Copy, from the entries below, each line where the word "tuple" can be found.

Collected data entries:

------------------------------------------------

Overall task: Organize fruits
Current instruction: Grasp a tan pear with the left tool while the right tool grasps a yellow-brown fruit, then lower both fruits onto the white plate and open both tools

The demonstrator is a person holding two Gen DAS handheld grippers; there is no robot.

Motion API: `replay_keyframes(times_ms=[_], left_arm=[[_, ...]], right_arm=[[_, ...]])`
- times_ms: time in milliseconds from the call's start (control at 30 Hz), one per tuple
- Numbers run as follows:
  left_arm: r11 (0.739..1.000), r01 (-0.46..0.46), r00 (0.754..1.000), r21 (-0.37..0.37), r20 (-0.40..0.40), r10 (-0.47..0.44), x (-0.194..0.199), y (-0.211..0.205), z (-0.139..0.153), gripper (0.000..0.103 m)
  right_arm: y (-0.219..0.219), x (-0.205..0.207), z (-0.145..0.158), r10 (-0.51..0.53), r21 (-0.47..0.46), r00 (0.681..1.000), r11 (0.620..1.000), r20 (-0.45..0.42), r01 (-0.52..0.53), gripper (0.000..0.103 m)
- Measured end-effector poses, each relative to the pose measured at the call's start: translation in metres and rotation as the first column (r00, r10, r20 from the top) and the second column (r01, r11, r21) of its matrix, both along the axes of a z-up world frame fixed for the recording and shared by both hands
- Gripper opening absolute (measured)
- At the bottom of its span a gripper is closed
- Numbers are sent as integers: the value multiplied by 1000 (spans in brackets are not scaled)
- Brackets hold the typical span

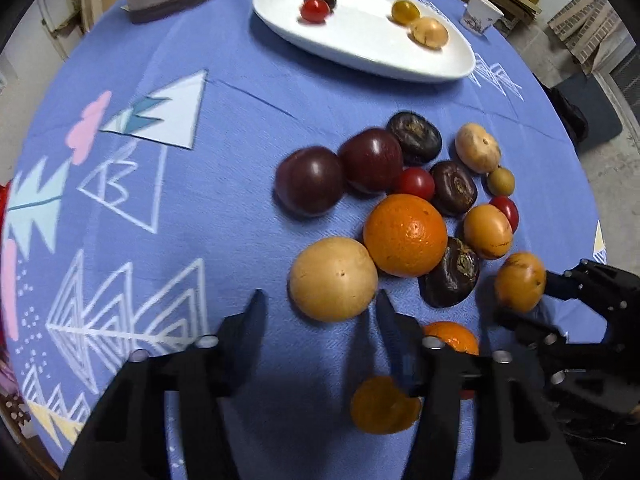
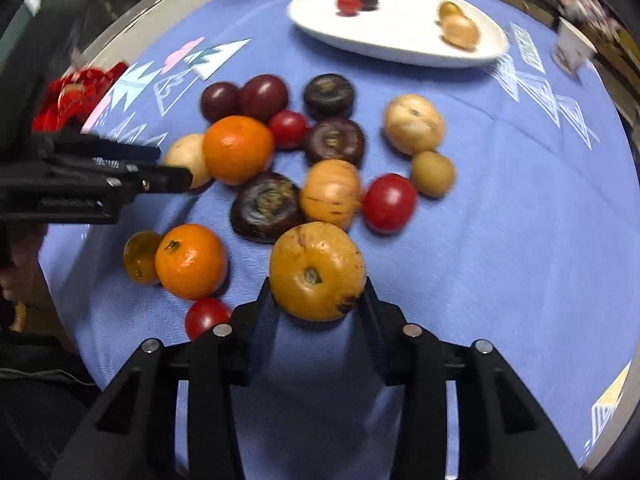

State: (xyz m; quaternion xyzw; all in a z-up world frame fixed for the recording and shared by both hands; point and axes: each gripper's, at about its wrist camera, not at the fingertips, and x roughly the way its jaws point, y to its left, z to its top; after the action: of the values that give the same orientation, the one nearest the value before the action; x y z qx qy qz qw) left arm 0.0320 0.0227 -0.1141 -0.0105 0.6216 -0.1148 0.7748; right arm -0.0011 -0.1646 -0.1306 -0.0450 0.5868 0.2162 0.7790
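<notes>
We have the yellow-orange tomato-like fruit [image 2: 317,271] pinched between the right gripper [image 2: 318,300] fingers, stem scar facing the camera, pads pressing its two sides. It sits at the near edge of the fruit pile, apparently still down at the cloth, so we judge the grasp just made and the lift not yet started. The grip is across the widest part, which should keep a round, smooth fruit from squirting out.

The left gripper [image 1: 320,312] has its fingers either side of the lower part of a pale tan round fruit [image 1: 333,278]. The tips flank it closely, but we cannot tell whether the pads actually press; we read it as not yet clamped.

Next to that, a big orange [image 1: 405,235] touches the tan fruit. Dark plums [image 1: 310,180], dark wrinkled flat fruits [image 1: 452,187], red cherry tomatoes [image 1: 414,183] and small tan ones are bunched around it, many touching.

Farther back, the white oval plate [image 1: 360,46] already holds sorted bits: a red tomato [image 1: 315,9] with a dark piece at one end, two yellowish fruits [image 1: 429,31] at the other. It looks like like-with-like grouping, so our fruit probably goes to the yellow end.

All of this rests on a blue patterned tablecloth [image 1: 224,160]. One risk: pulling either fruit may roll its neighbours.
</notes>
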Motion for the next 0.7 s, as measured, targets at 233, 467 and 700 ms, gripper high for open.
replay_keyframes(times_ms=[233, 467, 700], left_arm=[[998, 42, 999, 47, 21, -43, 6, -11, -5, 45], [1000, -2, 1000, 16, 22, 2, 12, 1, 12, 45], [1000, -24, 993, 1, 118, 24, 23, 6, 57, 45]], right_arm=[[-13, 3, 10, -49, 17, 999, 999, -2, 49, 40], [-28, 15, 33, -85, 74, 996, 994, 23, 83, 40], [-32, 45, 61, -105, 134, 992, 986, 66, 95, 40]])
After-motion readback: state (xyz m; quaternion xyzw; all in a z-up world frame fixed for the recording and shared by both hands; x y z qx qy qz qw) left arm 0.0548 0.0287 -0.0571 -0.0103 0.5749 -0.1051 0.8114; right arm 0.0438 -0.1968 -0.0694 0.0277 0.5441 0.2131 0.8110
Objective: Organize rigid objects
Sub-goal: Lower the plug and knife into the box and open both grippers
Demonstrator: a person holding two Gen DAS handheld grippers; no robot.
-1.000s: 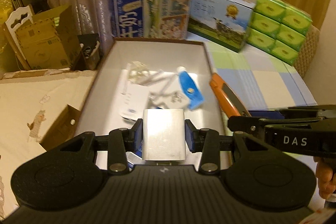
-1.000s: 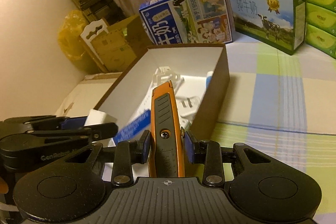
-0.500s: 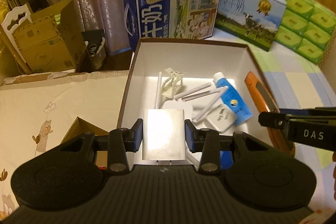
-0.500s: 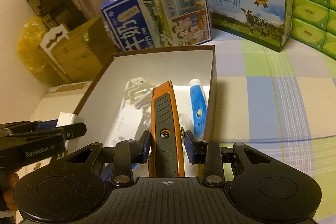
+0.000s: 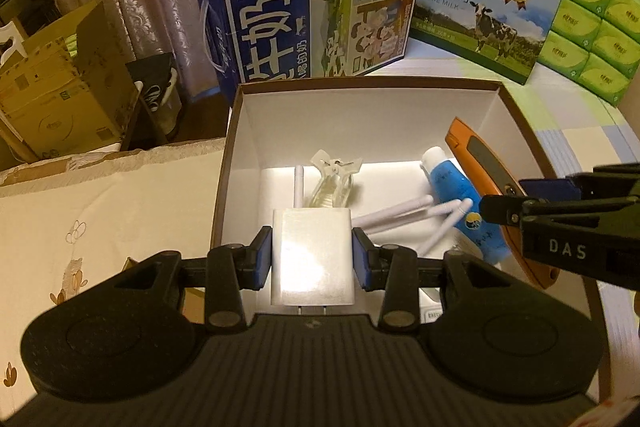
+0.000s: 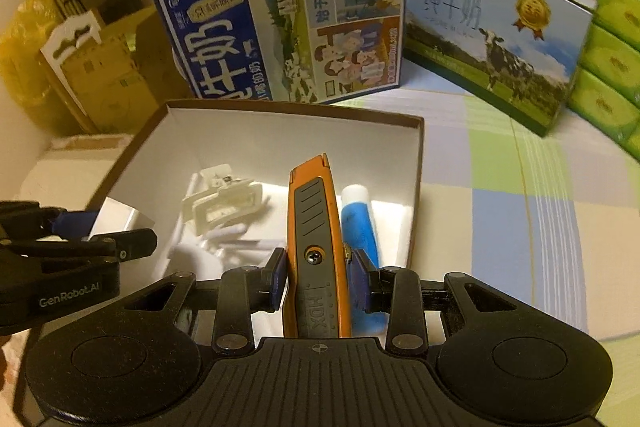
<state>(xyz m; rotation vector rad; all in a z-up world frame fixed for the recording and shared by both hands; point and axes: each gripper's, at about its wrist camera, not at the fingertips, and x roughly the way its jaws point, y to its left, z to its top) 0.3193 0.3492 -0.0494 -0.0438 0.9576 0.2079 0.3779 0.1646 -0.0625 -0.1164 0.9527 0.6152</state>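
Holding one item each: left gripper (image 5: 312, 259) clamps a charger (image 5: 312, 259), right gripper (image 6: 318, 283) a knife (image 6: 314, 227) (one blue tube (image 6: 358, 223) boxed).

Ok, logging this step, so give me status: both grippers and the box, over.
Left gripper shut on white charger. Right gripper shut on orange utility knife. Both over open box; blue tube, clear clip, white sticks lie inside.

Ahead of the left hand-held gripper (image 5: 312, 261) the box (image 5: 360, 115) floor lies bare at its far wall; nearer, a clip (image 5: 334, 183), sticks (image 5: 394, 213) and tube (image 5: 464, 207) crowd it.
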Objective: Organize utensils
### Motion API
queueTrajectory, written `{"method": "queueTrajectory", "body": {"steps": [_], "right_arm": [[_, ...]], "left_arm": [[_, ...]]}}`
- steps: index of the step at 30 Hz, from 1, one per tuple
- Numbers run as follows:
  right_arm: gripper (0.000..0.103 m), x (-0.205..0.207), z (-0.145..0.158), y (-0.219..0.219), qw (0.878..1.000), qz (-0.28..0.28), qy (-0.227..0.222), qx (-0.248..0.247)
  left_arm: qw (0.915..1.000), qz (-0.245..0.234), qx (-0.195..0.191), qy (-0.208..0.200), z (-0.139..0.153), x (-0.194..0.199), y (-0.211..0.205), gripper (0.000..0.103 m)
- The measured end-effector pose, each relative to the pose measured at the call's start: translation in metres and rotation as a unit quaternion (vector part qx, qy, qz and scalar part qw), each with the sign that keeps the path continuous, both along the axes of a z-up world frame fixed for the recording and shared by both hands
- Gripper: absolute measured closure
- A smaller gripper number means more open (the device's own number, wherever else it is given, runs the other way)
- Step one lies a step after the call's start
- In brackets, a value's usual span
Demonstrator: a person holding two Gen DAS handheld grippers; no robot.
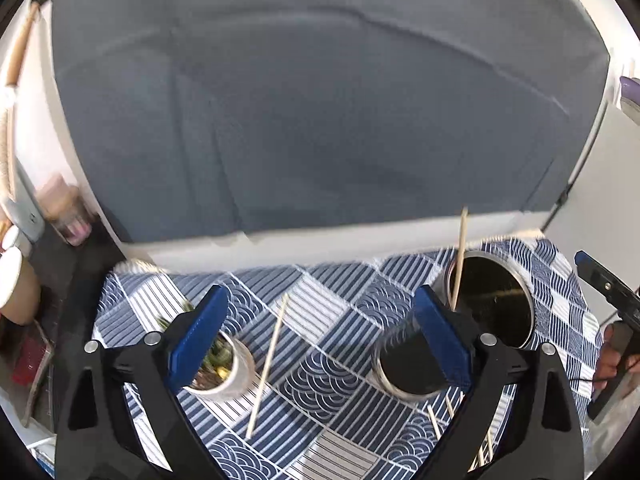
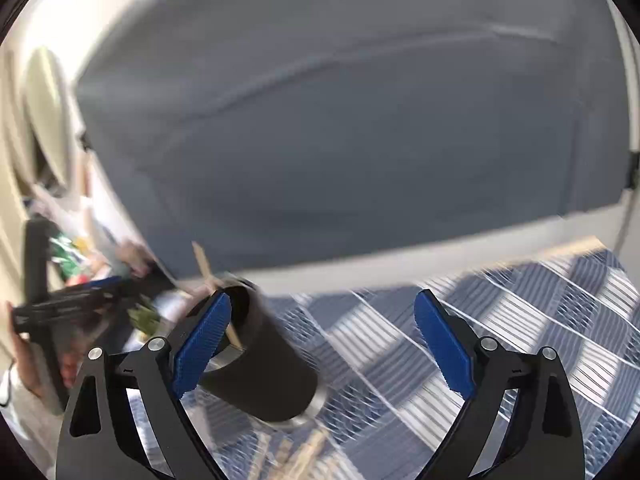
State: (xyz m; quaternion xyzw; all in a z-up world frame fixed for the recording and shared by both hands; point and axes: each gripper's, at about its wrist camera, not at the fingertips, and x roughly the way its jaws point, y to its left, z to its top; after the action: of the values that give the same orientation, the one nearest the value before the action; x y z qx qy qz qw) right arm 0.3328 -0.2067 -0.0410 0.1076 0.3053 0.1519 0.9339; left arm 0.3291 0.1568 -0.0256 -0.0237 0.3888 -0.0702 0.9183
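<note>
Left wrist view: my left tongs (image 1: 320,328) stand wide apart with nothing between the ribbed blue pads (image 1: 198,336), over a table covered by a blue-and-white patterned cloth (image 1: 320,368). One thin wooden chopstick (image 1: 267,366) lies flat on the cloth in the open gap between them. To its left sits a small white pot (image 1: 230,376) with a green plant, partly behind the left pad. To its right stands a dark round cup with a metal rim (image 1: 404,368), and behind that a bigger dark metal can (image 1: 500,300) with another chopstick (image 1: 460,258) leaning upright inside it. More chopsticks (image 1: 436,420) lie on the cloth near the lower right. The cloth's far edge meets a pale ledge, with a grey cushioned back rising behind. I see the other tool (image 1: 608,292) at the right edge.

In the right wrist view, blurred, my right tongs (image 2: 322,340) also gape, holding nothing. The dark cup (image 2: 264,368) is just inside the left pad; whether they touch I cannot tell. Bare cloth (image 2: 520,312) fills the right side.
</note>
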Motion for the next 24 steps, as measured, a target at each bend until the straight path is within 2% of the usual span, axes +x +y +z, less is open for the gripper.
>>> {"method": "queueTrajectory", "body": {"steps": [4, 9, 13, 21, 24], "right_arm": [[0.014, 0.003, -0.031, -0.016, 0.998, -0.024, 0.051, -0.018], [0.014, 0.002, -0.074, -0.023, 0.993, -0.028, 0.108, -0.037], [0.014, 0.003, -0.101, -0.017, 0.988, -0.020, 0.142, -0.065], [0.014, 0.009, -0.125, -0.009, 0.979, 0.000, 0.174, -0.106], [0.014, 0.013, -0.130, -0.011, 0.977, 0.009, 0.185, -0.107]], "left_arm": [[0.9991, -0.021, 0.021, 0.029, -0.024, 0.006, -0.007, 0.011], [0.9955, -0.049, 0.046, 0.066, -0.055, 0.022, -0.015, 0.011], [0.9909, -0.074, 0.087, 0.072, -0.078, 0.039, -0.022, 0.011], [0.9818, -0.108, 0.100, 0.120, -0.123, 0.075, -0.022, 0.011], [0.9786, -0.096, 0.115, 0.141, -0.139, 0.087, -0.022, 0.012]]}}
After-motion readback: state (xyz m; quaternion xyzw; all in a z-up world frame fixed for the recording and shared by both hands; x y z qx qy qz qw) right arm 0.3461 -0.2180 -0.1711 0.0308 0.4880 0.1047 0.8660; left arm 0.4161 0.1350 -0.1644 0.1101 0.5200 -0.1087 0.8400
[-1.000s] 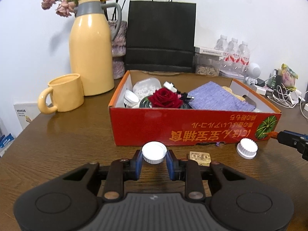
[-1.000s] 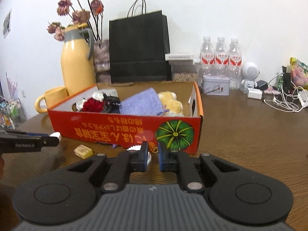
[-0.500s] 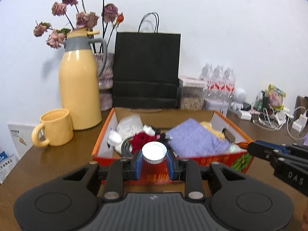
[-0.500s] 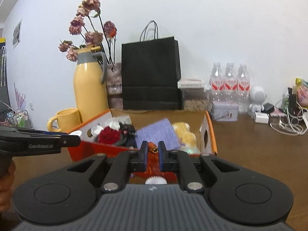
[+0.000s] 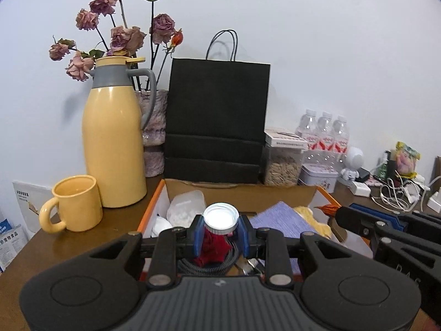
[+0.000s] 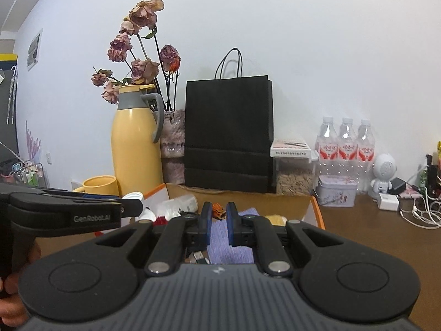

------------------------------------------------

Solution for this problem.
- times_ms: time in milliseconds from the call's start (control at 30 Hz), one per tuple
- steps: index of the step at 30 Hz, from 1, one per tuple

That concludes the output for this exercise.